= Work instruction =
Lines with "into": please show every one of them from the listing below.

= Material supplied =
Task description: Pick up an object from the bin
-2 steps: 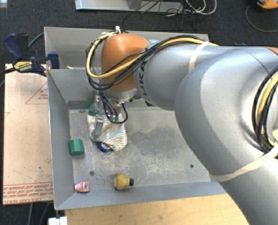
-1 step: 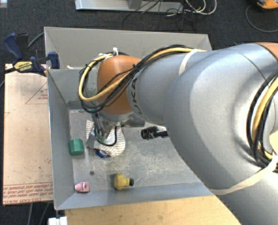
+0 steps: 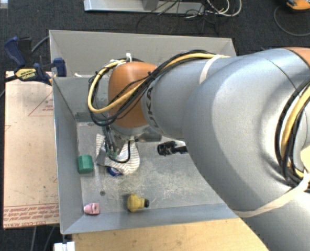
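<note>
My gripper (image 3: 113, 151) is down on a crumpled white cloth-like thing (image 3: 129, 162) left of the middle of the bin (image 3: 66, 140). I cannot tell how far it is open or whether it has hold of anything. I judge that soft stuff could slip free on the lift, or I could snag only a fold and drag it against the green block (image 3: 85, 163) just beside it.

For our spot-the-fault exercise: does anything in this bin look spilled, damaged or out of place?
Nothing stands out. The green block, pink piece, yellow piece and black piece lie loose and apart on the floor of the bin. Only the white cloth-like thing below the hand looks crumpled, with no tear visible.
</note>
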Tool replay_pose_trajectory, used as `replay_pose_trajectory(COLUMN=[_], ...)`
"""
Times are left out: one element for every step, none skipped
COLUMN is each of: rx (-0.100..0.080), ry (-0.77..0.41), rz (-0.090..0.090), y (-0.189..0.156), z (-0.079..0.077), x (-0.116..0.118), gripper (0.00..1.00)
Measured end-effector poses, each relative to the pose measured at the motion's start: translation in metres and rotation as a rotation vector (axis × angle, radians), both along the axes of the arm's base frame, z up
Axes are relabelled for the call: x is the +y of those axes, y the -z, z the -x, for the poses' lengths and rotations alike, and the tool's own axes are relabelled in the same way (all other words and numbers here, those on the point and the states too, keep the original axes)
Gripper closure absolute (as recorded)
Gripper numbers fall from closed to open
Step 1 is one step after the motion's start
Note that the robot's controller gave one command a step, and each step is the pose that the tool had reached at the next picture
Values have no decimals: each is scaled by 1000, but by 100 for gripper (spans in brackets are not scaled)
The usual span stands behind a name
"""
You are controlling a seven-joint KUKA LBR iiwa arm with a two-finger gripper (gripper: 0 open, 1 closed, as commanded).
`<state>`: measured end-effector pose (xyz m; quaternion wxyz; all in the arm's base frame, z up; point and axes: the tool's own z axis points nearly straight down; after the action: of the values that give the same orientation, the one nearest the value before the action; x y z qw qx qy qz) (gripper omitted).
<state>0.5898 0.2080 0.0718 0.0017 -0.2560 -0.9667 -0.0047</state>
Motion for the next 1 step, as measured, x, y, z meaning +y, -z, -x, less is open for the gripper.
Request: replay_pose_trajectory(rx=[7], ry=[0], rz=[3], y=[-7], z=[2], x=[-1], gripper=[100])
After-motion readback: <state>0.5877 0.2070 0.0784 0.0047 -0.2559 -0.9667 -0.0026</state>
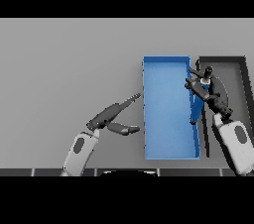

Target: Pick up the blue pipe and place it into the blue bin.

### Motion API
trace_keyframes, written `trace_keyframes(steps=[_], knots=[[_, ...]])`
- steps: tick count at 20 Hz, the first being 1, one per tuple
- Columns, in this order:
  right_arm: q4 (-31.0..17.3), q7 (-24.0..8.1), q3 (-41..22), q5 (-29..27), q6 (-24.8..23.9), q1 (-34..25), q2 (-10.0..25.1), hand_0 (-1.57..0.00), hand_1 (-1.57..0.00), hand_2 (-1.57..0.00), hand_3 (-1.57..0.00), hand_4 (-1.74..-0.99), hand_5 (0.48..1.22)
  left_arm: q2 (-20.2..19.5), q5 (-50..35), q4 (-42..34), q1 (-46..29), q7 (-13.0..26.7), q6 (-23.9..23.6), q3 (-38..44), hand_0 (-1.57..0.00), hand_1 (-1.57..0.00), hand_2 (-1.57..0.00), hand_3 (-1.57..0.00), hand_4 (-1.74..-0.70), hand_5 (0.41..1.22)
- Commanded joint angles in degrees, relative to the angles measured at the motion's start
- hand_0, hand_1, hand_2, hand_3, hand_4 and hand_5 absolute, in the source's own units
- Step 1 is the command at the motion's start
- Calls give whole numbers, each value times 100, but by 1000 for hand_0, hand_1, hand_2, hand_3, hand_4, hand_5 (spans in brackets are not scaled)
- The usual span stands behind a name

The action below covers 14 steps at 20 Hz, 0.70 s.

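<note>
We see the grey worktop [69, 59] filling the view, bare across its whole left and far parts, so there is wide open room there. Right of centre lies the blue bin [168, 143], a long rectangular tray with low walls, its long sides running away from us; its floor shows nothing resting on it. Just beside its right wall sits a dark grey bin [233, 77], of like shape, partly hidden by the right arm; we cannot tell what it holds, and its far right wall lies close to the view's edge.

Our right hand [211, 91] hangs over the strip where the two bins meet, fingers curled round the blue pipe [197, 108]. The pipe is tilted, its upper end in the hand and its lower end pointing down over the blue bin's right wall; we cannot tell whether it touches that wall.

Our left hand [111, 119] rests idle over the worktop just left of the blue bin's left wall, its fingers straight and its thumb spread, holding nothing.
</note>
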State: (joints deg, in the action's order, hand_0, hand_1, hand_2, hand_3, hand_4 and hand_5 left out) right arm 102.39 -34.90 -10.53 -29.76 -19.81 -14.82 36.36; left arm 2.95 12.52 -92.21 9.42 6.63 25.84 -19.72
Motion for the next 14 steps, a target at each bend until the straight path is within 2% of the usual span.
trace_keyframes(steps=[1, 2, 4, 5, 7, 8, 9, 10, 13, 14], knots=[[-66, 4, -218, -66, -185, 21, 231, -1571, -1571, -1571, -1127, -1741, 1221, -15, 23, 6, -55, -73, 10, -33, 1, 1, 1, 1, -886, 420], [-129, 223, -386, 56, -352, 7, 269, -1571, -1571, -1571, -1024, -1741, 1221, -25, 18, -17, -36, -45, 1, -14, 1, 1, 1, 1, -885, 420], [-258, 315, -653, 56, -656, -107, 430, -1571, -1548, -1571, -847, -1741, 1221, -26, 14, 56, 2, -61, 19, -1, 1, 1, 1, 1, -883, 421], [-405, 460, -799, 30, -766, -173, 483, -1465, -1336, -1339, -788, -1678, 1221, -25, 3, 42, -12, -88, 26, -9, 1, 1, 1, 1, -882, 421], [-591, 435, -1140, -108, -944, -336, 722, -937, -855, -856, -504, -1503, 1221, -59, 10, -10, -46, -136, 25, -16, 1, 1, 1, 1, -878, 422], [-695, 68, -1358, -250, -957, -350, 845, -750, -684, -685, -403, -1413, 1221, -30, 28, 28, 20, -63, -4, -3, 1, 1, 1, 1, -878, 425], [-774, -6, -1529, -362, -854, -405, 965, -599, -547, -548, -322, -1337, 1221, -30, 27, 23, 39, -30, -11, 6, 1, 1, 1, 1, -878, 427], [-856, -7, -1769, -547, -753, -432, 1132, -479, -437, -438, -258, -1275, 1186, -22, 13, 20, 29, -49, -4, 1, 1, 1, 1, 1, -878, 428], [-961, 17, -2916, -970, -493, -995, 1904, -245, -223, -224, -131, -1142, 1030, -6, 5, 5, -31, -40, -2, -26, 1, 1, 1, 1, -884, 429], [-1057, -4, -3107, -1085, -429, -1139, 1991, -196, -179, -179, -105, -1110, 979, 15, 8, 10, -30, -25, -11, -32, 1, 1, 1, 1, -886, 428]])
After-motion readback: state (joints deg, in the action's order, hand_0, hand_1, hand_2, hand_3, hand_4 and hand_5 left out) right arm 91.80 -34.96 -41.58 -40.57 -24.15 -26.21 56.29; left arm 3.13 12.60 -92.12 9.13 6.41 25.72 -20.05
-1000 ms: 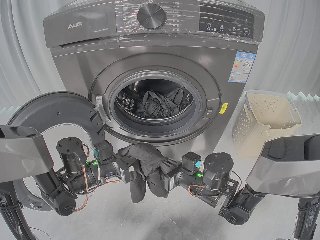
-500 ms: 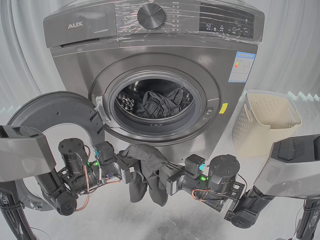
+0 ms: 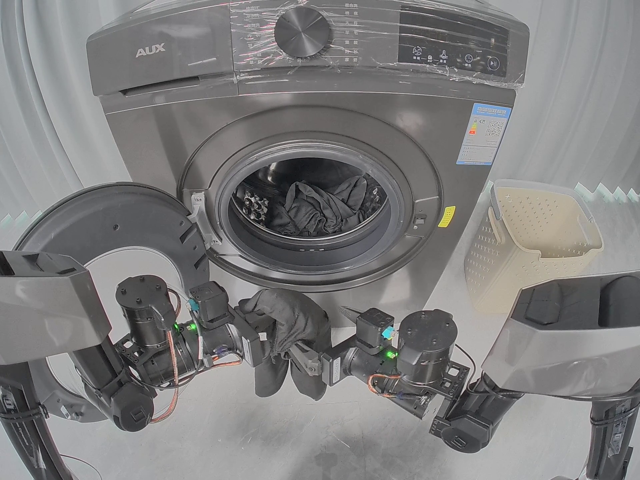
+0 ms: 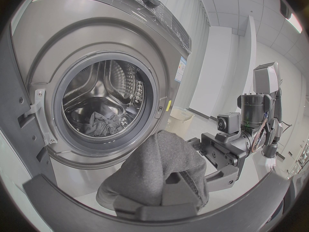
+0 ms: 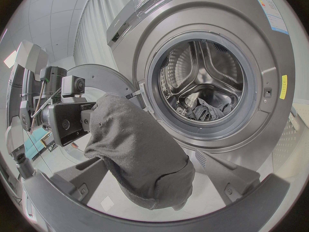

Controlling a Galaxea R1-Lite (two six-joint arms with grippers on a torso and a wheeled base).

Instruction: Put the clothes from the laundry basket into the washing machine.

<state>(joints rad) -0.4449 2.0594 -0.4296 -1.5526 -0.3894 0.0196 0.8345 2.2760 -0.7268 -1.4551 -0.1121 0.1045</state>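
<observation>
Dark clothes (image 3: 320,208) are already lodged in the washing machine (image 3: 167,135) drum. One dark garment (image 3: 290,315) is yet to be loaded. It is clamped by the left gripper (image 3: 260,341) at six o'clock below the opening, beside the spread-open right gripper (image 3: 307,361). The laundry basket (image 3: 533,235) is stood at four o'clock. A sticker (image 3: 483,135) is fixed at two o'clock, its print not read off.
</observation>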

= Response area =
Target: Pick up the blue pipe and place it into the blue bin.
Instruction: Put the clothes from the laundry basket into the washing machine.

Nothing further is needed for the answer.